Её нельзя было назвать скрытной; но длительное знакомство или тесная душевная близость были необходимы, чтобы узнать, как до сих пор проходила её жизнь, что она любит, чего она не любит, что её интересует, что ей кажется ценным в людях, с которыми она сталкивается. Мне очень долго не приходилось слышать от неё каких бы то ни было высказываний, которые бы её лично характеризовали, хотя я говорил с ней на самые разные темы; она обычно молча слушала или отвечала односложно. За много недель я узнал о ней чуть больше, чем в первые дни. Вместе с тем, у неё не было никаких причин скрывать от меня что бы то ни было, это было просто следствие её природной сдержанности, которая не могла не казаться мне странной. Когда я её спрашивал о чем-нибудь, она не хотела отвечать, и я этому неизменно удивлялся, она замечала:
— Не все ли тебе равно?
Или:
— Какой это может иметь интерес?
А меня интересовало все, что её касалось, и мне хотелось знать, что было с ней до нашей встречи.
Для неё была характерна своеобразная душевная медлительность, не соответствовавшая быстроте и точности её движений вообще, её стремительной походке, мгновенности и безошибочности её физических рефлексов. Только в том, что представляло из себя неопределимое соединение душевного и физического, например в любви, только в этом нарушалась обычно безупречная гармония её тела, и в этом случайном несовпадении для неё всегда было нечто почти мучительное. То впечатление странной дисгармонии, почти анатомической, которую я заметил в ней в вечер нашей первой встречи, именно сочетание высокого и очень чисто очерченного лба с этой жадной улыбкой, — не было случайным. В ней был несомненный разлад между тем, как существовало её тело, и тем, как, вслед за этим упругим существованием, медленно и отставая, шла её душевная жизнь.
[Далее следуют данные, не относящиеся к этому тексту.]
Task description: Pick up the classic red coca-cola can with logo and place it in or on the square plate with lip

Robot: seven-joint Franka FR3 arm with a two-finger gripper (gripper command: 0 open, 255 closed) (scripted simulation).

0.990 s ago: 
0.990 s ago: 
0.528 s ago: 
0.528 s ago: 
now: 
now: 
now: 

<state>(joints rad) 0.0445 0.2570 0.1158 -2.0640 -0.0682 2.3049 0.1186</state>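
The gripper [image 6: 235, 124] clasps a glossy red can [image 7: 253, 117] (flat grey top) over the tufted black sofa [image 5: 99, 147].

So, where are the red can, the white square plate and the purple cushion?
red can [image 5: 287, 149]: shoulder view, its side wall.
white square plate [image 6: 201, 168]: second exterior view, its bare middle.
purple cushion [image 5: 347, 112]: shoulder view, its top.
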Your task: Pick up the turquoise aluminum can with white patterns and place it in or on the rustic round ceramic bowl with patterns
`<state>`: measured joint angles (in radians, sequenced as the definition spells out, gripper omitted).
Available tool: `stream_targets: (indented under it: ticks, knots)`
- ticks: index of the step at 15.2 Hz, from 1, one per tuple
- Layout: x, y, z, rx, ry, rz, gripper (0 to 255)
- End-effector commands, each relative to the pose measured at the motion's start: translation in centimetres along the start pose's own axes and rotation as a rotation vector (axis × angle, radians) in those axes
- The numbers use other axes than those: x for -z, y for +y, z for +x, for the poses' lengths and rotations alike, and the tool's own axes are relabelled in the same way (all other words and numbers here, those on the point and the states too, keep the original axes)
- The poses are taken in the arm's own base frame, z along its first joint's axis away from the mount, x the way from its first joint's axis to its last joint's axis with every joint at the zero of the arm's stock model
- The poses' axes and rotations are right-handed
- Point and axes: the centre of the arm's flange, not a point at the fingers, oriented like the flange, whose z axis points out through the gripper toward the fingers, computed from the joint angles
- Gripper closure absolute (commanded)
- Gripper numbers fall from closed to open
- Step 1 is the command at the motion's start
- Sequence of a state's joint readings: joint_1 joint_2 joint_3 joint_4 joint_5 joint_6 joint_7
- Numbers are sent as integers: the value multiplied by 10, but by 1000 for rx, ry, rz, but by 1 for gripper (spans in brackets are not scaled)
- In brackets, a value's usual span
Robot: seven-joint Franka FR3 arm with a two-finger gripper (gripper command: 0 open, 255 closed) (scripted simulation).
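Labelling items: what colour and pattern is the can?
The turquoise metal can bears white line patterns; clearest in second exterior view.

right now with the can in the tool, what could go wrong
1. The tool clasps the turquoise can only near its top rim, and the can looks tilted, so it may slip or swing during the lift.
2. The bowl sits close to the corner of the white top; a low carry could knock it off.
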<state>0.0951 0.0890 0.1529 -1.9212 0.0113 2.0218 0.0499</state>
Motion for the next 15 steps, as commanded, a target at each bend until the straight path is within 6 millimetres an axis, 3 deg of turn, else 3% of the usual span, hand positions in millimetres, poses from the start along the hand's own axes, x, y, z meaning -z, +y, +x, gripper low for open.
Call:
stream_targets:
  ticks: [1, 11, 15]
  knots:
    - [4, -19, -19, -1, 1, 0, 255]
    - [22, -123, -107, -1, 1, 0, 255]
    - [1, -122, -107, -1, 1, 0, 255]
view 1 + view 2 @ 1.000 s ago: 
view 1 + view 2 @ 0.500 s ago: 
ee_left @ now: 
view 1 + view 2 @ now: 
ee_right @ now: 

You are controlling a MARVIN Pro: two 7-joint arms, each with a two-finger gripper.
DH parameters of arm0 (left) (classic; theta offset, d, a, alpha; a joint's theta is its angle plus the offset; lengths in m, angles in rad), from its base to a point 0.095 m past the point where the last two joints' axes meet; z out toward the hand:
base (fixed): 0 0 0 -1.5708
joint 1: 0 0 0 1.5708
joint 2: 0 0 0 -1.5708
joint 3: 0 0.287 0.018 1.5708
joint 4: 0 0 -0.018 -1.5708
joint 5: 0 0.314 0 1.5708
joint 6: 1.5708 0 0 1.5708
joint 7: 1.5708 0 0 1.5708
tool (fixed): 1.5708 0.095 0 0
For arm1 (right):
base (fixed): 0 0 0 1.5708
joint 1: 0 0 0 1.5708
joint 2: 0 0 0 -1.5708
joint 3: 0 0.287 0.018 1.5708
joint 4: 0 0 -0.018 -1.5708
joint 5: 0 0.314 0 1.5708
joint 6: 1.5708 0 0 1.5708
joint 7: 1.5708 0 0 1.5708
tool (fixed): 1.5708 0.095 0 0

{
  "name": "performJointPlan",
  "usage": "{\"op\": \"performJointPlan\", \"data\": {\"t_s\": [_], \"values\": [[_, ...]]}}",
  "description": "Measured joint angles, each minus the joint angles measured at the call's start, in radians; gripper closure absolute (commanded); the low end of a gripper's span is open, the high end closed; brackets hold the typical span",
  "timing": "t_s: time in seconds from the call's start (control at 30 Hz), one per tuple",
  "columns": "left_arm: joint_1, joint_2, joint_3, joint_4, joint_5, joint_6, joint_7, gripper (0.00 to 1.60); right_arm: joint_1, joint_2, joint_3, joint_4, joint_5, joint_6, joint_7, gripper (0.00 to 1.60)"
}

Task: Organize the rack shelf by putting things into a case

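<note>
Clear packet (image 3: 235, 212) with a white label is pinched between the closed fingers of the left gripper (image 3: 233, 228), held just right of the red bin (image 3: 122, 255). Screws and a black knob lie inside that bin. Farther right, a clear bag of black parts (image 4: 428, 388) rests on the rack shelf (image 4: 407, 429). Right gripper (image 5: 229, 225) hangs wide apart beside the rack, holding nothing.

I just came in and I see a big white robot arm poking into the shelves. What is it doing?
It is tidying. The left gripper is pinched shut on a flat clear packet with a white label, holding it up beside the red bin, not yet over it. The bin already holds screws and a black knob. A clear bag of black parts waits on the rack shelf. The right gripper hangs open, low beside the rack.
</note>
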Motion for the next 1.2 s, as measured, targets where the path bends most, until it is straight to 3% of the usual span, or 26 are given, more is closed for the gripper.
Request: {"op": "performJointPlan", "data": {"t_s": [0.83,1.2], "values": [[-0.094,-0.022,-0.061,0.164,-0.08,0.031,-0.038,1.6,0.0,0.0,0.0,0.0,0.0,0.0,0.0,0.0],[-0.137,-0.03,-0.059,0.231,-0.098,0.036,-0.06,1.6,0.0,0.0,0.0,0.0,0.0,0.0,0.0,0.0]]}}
Если бы это можно было разделить — и забыть об этом, она была бы совершенно счастлива. Любовь к ней требовала постоянного творческого усилия. Она никогда не делала ничего, чтобы произвести то или иное впечатление; она никогда не думала, как подействуют слова, которые она говорит. Она существовала сама по себе, её чувства к другим были продиктованы или физическим тяготением, столь же несомненным, как желание спать или есть, или каким-то душевным движением, похожим на душевные движения большинства людей, с той разницей, что ни в каком случае она не поступала иначе, чем ей хотелось. Желания других играли для неё роль только тогда или только до тех пор, пока совпадали с её собственными желаниями. Меня поразила чуть ли не с первых же дней её душевная небрежность, её безразличие к тому, что о ней подумает её собеседник. Но она любила, холодной и упорной любовью, опасные и сильные ощущения.
Такова была её природа — и изменить это, я думаю, было чрезвычайно трудно. И все-таки, по мере того как проходило время, я начал замечать в ней некоторые проявления человеческой теплоты, она как будто понемногу оттаивала. Я подолгу расспрашивал её обо всем, она отвечала мне сравнительно редко и сравнительно немногословно. Она рассказала мне, что выросла в Сибири, в глухой провинции, где проживала до пятнадцати лет. Первый город, который она увидела, был Мурманск. У неё не было ни братьев, ни сестёр, её родители погибли в море: во время путешествия из России в Швецию их пароход взорвался на плавучей мине. Ей было тогда семнадцать лет, она жила в Мурманске. Вскоре после этого она вышла замуж за американского инженера, того самого, о скоропостижной смерти которого она получила телеграмму в Лондоне, год тому назад. Она объяснила мне, что он понравился ей тогда потому, что у него была седая прядь волос, и ещё оттого, что он был хорошим лыжником и конькобежцем и очень интересно рассказывал об Америке. Вместе с ним она уехала из России; это было приблизительно в то время, когда на другом конце этой огромной страны, в томительном безумии гражданской войны, я блуждал по раскалённым южным степям с выжженной травой, под высоко стоявшим солнцем. Она рассказывала о кругосветном плаванье, о том, как трансатлантический пароход, на котором она ехала, проходил ночью Босфор, потом Мраморное и Эгейское моря, как было жарко и как она танцевала фокстрот. Я вспомнил эти ночи и их особенный тёмный зной и то, как я сидел часами на высоком берегу Дарданелльского пролива и смотрел из душной тьмы на эти огни огромных пароходов, проходивших так близко от меня, что я слышал музыку их оркестров и следил за медленно удалявшимися рядами освещённых иллюминаторов, которые, по мере того как пароход уходил, сливались в одно сначала сверкающее, потом тускнеющее и, наконец, туманное световое пятно. Я думаю, что, может быть, я видел и её пароход и следил за ним с тем же жадным и слепым напряжением, в котором я находился тогда, все эти первые годы моего пребывания за границей.